Najnowszy zbiór opowiadań Kyrcza Jr. wieńczy „Zabłocie” – tekst, który również zrobił na mnie spore wrażenie. Wraz z głównym bohaterem zagłębiamy się w brudny świat postindustrialnych odpadów, gdzie mieści się „pałac” pewnego bardzo tajemniczego i odstraszającego swą fizjonomią indywiduum. Janusz (dla przyjaciół Jano) otrzymuje mrożącą krew w żyłach ofertę, która odmieni niejeden los. W tle głównego wątku obserwujemy historie miłości, tej pięknej, jak i tej toksycznej, oraz dostajemy garść ciekawych, choć bardzo niepokojących, przemyśleń.

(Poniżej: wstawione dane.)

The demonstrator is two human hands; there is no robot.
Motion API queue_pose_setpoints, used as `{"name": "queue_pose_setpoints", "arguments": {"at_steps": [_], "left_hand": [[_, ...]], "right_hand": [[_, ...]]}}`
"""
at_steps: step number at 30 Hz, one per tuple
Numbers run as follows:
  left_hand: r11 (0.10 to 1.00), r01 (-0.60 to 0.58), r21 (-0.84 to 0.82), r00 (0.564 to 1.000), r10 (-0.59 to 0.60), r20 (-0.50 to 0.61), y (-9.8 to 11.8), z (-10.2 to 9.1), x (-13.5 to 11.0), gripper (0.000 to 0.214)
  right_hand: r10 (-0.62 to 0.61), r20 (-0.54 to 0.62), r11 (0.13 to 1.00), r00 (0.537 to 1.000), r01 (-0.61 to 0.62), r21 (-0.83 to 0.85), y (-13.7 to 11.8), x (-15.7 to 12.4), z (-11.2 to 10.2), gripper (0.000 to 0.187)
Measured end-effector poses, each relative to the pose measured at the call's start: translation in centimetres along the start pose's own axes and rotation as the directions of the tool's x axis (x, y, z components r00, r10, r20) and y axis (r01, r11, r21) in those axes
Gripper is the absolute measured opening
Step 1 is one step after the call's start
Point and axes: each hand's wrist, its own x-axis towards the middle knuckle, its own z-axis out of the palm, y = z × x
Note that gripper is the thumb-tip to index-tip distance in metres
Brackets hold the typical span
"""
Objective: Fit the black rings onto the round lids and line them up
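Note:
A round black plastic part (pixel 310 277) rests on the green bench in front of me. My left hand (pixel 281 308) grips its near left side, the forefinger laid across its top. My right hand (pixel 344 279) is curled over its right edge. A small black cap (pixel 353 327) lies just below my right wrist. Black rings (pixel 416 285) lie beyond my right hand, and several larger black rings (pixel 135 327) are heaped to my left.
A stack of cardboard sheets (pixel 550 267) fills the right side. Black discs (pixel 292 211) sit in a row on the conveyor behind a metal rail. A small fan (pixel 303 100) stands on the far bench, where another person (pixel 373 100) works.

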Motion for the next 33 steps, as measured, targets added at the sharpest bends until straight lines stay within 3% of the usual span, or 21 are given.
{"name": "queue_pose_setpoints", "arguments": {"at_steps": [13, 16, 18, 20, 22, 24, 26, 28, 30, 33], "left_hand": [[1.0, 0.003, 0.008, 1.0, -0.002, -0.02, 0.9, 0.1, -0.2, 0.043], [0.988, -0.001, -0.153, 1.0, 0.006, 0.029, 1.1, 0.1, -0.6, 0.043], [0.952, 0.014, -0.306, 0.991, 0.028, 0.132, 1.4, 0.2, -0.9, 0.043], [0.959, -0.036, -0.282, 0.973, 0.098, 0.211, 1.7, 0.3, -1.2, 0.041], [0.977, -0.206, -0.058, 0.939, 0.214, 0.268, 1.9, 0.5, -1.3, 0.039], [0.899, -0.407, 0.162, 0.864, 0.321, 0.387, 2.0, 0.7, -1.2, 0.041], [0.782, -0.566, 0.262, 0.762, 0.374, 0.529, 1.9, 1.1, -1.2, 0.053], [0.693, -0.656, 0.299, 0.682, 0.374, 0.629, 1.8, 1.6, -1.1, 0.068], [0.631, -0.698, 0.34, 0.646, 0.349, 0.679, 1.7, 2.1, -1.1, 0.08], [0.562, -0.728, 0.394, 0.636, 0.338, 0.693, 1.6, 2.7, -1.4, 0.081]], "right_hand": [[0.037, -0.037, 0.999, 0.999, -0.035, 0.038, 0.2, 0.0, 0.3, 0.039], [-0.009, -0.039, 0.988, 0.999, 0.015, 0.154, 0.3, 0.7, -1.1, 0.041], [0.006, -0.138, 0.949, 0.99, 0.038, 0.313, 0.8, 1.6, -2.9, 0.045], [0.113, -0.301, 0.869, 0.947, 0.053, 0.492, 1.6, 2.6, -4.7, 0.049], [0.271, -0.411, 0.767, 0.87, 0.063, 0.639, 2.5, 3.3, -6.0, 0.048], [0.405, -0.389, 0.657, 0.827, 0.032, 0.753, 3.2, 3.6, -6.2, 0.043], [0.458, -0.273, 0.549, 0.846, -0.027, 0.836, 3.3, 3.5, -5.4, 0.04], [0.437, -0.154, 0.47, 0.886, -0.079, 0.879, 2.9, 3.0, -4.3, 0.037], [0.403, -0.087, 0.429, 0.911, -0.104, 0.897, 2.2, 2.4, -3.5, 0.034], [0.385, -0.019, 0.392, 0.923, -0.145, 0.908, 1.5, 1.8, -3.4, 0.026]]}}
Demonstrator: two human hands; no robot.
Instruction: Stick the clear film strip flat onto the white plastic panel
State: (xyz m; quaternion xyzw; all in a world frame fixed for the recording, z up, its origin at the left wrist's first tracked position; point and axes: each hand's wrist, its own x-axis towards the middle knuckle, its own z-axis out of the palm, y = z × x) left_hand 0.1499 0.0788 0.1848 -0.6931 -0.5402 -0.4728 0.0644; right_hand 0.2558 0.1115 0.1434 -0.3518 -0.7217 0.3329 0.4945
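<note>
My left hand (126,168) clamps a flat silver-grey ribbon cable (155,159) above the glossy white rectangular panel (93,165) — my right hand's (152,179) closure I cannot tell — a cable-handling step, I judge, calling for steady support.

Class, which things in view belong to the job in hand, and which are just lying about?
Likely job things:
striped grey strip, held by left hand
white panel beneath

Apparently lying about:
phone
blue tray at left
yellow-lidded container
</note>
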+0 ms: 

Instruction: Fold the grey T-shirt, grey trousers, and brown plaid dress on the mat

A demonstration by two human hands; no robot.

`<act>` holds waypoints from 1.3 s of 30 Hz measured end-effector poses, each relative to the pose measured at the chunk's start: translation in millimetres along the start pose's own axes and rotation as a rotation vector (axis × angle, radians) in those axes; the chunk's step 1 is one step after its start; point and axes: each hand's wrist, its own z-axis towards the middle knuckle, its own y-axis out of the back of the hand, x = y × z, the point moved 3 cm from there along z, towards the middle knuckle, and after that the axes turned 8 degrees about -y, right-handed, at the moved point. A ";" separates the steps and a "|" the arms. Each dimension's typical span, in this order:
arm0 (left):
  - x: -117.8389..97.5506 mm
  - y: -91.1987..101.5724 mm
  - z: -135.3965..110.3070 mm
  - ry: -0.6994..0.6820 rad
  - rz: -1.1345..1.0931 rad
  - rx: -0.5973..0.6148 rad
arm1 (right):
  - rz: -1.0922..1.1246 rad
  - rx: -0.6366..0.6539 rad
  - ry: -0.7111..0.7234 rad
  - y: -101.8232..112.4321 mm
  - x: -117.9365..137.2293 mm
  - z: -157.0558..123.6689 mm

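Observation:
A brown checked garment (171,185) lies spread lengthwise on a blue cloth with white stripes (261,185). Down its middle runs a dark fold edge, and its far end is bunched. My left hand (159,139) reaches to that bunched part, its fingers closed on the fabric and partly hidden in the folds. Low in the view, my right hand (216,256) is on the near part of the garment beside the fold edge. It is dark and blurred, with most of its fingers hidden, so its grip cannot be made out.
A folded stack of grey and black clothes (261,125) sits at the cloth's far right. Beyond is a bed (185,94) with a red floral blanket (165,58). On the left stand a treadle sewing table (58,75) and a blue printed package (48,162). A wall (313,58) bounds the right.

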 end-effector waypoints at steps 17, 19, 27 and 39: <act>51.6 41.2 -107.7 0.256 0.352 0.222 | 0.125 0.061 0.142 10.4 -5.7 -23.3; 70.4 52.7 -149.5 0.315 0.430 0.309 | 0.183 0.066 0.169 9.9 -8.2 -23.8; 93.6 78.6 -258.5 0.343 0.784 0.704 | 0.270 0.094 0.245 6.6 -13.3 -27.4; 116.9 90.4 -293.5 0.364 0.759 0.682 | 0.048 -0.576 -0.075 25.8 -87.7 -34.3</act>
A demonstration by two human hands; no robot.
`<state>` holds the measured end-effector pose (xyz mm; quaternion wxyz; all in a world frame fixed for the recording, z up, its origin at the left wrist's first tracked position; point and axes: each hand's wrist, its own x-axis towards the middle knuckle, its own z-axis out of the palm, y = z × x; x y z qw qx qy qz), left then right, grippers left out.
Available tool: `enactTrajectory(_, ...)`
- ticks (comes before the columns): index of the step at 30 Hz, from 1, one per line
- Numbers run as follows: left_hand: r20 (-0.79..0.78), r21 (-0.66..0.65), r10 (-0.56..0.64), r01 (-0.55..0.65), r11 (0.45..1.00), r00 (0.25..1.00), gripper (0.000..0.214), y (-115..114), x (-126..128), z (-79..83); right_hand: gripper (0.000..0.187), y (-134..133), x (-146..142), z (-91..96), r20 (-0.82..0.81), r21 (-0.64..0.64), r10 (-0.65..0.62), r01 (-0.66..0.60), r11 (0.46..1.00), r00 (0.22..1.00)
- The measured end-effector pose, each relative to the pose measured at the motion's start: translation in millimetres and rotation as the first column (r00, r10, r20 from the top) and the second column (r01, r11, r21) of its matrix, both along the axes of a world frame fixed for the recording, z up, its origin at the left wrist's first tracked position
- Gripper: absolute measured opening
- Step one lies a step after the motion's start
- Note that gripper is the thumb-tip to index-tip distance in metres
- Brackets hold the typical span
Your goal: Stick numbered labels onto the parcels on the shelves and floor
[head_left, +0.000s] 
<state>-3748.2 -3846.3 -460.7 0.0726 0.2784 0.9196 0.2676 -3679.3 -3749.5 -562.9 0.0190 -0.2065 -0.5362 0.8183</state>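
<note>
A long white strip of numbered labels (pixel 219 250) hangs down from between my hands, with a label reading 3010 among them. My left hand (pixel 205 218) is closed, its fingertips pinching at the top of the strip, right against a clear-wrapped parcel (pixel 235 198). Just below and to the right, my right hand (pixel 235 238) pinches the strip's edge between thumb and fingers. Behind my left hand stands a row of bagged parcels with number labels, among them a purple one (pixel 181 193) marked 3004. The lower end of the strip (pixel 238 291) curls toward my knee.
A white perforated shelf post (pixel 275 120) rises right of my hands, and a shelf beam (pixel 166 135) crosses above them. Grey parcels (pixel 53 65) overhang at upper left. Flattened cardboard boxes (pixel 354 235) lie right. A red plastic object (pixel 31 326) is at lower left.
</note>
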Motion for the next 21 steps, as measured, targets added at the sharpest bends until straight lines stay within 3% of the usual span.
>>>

Kyrcz Jr. – pisarz znany na rodzimej arenie od kilku ładnych, obfitych w grozę lat – przyzwyczaił swoich czytelników do prozy starannej, dopieszczonej z wielką dbałością o najmniejsze nawet szczegóły i niuanse. Nie inaczej jest ze zbiorem „Femme Fatale”, który charakteryzuje się równym, wysokim poziomem tekstów poprowadzonych narracją tak płynną, że wzrok sunie praktycznie sam po zdaniach, a rozpędzonej fabuły nie wybijają z rytmu żadne zgrzyty. Bogate, literackie doświadczenie autora procentuje dostarczeniem czytelnikowi opowiadań językowo dojrzałych, plastycznych, a co za tym idzie – wiarygodnych.

Największym plusem jest różnorodność zebranych opowieści. Autor nie gra na jednym, osłuchanym motywie, ale porusza w odbiorcy całą gamę odmiennych strun. Przedstawione w „Femme Fatale” historie wzbudzają prawdziwy kalejdoskop emocji – jedne przerażają, a inne wprawiają w zadumę, w pakiecie dostajemy też śmiech, łzy, smutek czy zaskoczenie. Z pełną odpowiedzialnością mogę stwierdzić, że „Femme Fatale” to najlepszy (intrygujący, dojrzały i różnorodny) zbiór opowiadań polskiego autora, jaki czytałem w ostatnim czasie. Pozycja absolutnie warta polecenia!